Problem to solve> Among the entries below, find each line with "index" and show it.

Listed entries>
━━━━━━━━

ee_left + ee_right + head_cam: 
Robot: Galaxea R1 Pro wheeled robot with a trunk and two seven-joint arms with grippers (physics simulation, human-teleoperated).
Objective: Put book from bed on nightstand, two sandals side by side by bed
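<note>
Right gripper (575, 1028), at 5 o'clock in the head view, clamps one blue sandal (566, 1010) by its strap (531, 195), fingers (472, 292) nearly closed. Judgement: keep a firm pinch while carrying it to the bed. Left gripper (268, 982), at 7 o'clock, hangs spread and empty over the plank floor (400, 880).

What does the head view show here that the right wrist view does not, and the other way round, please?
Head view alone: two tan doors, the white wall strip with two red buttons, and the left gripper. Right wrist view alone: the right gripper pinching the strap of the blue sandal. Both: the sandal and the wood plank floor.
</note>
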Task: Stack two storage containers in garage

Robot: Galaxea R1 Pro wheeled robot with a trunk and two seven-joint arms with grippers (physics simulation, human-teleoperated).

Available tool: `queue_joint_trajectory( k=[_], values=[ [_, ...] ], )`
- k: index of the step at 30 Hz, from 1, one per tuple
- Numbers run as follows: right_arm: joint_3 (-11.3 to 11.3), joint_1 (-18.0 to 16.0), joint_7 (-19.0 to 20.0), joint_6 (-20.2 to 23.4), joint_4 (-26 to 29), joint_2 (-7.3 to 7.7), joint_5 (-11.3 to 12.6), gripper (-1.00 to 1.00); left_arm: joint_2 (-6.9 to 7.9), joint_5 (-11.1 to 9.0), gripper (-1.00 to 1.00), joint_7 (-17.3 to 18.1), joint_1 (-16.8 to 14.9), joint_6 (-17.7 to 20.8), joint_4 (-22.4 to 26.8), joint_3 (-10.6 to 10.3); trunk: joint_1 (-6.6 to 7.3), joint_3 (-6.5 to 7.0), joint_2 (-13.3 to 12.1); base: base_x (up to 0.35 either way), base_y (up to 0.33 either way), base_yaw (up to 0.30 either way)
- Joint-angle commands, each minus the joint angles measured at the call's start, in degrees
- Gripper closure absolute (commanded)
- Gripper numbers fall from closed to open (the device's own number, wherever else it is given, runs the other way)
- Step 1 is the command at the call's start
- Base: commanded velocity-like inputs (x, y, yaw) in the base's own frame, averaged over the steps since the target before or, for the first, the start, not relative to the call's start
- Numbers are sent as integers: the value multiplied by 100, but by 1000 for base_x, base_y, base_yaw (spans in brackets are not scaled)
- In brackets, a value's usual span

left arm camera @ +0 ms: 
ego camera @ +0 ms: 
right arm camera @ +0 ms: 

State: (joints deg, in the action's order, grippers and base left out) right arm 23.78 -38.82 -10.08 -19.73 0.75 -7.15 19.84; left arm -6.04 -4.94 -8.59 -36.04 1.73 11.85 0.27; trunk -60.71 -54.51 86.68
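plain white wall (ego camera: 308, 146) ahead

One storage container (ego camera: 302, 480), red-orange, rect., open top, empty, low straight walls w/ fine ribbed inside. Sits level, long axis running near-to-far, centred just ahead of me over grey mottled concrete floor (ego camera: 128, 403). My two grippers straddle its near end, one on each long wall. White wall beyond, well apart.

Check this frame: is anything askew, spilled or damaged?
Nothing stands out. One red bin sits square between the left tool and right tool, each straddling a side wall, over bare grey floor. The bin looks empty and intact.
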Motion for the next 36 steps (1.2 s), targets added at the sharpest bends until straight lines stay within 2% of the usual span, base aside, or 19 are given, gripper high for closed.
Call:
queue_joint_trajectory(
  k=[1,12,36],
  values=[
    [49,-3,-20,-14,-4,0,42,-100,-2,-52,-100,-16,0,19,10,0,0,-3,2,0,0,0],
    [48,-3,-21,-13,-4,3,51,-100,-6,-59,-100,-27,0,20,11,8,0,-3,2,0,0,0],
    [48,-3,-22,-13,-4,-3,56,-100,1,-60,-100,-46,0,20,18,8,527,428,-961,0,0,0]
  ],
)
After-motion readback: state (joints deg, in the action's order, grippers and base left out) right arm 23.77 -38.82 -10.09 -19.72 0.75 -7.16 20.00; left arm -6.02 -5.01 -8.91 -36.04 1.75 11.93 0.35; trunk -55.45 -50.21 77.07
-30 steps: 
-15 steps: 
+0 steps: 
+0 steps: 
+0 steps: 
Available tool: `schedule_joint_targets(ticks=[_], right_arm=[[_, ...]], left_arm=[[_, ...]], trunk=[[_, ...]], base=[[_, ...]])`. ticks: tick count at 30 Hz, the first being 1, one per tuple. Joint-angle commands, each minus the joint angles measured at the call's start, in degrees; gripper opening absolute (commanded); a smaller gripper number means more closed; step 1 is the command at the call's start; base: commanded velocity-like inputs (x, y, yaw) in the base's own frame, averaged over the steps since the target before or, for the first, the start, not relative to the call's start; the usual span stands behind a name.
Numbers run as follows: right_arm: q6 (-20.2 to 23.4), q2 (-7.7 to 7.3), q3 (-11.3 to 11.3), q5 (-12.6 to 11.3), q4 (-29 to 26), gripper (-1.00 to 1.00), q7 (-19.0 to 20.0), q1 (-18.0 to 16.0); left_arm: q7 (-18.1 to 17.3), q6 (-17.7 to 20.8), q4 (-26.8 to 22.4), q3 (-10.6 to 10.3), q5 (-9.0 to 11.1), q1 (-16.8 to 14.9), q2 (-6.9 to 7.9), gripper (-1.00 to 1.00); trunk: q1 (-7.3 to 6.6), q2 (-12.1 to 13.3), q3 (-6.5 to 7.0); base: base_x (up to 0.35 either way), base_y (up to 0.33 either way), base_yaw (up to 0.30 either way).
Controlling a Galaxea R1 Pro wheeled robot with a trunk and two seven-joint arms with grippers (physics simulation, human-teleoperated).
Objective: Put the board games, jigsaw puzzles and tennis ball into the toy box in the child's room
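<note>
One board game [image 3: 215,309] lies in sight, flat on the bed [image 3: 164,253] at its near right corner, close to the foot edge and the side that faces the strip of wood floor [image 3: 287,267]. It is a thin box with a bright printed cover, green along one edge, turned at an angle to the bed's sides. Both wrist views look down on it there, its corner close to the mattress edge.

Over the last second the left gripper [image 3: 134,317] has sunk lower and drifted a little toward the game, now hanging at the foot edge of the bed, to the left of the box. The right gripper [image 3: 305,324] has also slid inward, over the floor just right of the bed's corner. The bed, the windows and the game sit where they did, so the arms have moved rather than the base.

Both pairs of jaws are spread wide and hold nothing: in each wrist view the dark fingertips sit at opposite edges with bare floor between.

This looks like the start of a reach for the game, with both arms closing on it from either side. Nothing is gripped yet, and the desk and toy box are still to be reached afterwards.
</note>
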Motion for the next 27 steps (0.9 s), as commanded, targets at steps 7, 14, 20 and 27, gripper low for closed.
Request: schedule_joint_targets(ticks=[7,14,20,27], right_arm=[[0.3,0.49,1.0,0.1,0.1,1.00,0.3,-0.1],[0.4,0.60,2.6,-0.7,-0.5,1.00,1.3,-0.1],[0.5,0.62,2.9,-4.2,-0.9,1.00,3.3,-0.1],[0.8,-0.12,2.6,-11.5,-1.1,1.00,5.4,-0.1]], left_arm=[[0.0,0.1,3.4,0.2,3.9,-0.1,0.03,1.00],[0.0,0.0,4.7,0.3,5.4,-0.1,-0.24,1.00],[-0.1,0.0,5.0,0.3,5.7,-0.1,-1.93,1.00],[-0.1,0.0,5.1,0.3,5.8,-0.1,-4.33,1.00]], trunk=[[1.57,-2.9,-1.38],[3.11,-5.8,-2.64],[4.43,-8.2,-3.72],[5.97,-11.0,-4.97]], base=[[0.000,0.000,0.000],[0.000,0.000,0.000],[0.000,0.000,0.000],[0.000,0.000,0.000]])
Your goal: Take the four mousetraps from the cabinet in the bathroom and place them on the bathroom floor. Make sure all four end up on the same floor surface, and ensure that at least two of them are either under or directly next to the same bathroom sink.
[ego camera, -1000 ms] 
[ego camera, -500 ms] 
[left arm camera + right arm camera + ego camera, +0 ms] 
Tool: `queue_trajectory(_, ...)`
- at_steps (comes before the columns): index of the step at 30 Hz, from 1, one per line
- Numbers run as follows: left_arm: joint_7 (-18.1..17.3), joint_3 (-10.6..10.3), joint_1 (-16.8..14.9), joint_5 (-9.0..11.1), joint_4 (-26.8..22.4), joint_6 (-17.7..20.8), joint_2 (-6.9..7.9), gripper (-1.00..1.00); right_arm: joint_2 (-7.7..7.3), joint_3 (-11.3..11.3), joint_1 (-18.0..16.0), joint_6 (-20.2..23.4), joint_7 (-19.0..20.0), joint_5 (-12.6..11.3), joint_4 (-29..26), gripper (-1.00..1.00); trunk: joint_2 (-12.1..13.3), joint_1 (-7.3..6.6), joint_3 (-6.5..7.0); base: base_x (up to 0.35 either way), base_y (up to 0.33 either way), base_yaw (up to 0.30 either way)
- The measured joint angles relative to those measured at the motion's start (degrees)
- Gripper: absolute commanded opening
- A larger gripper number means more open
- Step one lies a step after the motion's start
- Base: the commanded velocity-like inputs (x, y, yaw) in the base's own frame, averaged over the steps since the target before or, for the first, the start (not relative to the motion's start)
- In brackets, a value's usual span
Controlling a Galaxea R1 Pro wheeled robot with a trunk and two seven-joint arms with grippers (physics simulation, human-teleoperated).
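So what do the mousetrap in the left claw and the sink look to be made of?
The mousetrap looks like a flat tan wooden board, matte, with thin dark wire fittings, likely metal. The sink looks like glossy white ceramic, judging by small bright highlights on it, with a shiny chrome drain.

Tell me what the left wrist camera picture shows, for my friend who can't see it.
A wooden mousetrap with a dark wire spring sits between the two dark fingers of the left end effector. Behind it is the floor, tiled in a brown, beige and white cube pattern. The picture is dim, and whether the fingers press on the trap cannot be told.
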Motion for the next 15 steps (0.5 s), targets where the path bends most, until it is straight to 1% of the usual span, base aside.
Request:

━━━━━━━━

Solution>
- k: index of the step at 30 Hz, from 1, one per tuple
- at_steps (comes before the columns): index of the step at 30 Hz, from 1, one per line

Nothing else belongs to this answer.